Segment Open

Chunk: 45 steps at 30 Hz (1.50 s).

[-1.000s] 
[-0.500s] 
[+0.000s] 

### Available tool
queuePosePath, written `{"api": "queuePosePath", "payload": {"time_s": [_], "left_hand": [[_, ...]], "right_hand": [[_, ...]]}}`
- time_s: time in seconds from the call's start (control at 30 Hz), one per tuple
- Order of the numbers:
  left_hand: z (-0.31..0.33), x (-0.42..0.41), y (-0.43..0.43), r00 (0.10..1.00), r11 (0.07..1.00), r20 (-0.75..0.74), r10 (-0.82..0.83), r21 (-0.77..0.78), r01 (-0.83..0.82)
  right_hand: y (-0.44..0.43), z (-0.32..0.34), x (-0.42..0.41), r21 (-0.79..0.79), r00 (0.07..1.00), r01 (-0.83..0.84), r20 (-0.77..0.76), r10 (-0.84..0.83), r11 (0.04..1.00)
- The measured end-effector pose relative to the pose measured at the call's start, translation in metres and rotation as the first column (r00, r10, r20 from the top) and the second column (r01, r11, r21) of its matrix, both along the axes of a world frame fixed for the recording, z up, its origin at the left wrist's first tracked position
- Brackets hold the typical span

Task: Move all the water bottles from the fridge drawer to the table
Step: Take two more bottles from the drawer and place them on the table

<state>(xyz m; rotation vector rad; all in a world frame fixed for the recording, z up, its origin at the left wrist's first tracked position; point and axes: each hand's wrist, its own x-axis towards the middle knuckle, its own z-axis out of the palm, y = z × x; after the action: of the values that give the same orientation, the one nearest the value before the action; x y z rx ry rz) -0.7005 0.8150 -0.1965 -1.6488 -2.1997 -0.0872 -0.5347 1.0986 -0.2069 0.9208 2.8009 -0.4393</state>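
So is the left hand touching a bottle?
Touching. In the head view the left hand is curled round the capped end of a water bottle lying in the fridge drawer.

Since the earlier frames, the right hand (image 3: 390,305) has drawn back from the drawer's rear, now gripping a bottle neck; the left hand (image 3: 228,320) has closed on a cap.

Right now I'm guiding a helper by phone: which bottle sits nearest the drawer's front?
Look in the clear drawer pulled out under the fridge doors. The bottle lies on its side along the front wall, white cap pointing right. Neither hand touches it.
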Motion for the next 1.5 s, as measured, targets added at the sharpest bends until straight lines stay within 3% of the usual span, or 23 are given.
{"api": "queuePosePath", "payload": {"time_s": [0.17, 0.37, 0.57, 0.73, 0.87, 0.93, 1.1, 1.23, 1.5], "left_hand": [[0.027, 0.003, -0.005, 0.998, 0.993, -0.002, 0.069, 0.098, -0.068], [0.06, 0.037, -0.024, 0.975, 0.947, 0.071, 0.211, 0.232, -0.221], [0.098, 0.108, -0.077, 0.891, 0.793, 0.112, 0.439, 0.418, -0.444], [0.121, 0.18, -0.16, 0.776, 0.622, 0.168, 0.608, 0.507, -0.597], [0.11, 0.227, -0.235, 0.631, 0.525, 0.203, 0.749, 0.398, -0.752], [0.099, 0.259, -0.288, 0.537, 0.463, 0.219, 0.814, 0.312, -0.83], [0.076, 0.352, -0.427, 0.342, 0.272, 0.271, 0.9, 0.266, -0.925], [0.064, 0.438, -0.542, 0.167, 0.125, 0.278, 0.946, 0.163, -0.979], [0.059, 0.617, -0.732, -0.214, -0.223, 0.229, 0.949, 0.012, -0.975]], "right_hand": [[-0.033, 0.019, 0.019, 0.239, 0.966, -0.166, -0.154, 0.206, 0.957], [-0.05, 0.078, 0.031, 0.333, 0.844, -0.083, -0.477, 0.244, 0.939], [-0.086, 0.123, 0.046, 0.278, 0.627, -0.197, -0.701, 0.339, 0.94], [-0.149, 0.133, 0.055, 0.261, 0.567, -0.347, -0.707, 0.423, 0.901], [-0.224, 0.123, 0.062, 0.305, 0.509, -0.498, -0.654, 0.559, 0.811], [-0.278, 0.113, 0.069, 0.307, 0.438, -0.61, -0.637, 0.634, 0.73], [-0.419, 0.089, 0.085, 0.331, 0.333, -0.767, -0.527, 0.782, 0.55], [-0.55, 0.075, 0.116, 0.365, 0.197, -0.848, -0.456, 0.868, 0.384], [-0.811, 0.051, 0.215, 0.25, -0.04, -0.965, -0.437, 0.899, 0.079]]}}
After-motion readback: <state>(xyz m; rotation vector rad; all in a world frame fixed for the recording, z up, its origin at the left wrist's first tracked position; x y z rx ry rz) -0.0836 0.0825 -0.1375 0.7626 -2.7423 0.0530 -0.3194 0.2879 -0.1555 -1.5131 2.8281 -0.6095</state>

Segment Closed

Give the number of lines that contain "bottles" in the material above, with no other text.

Result of the exercise:
2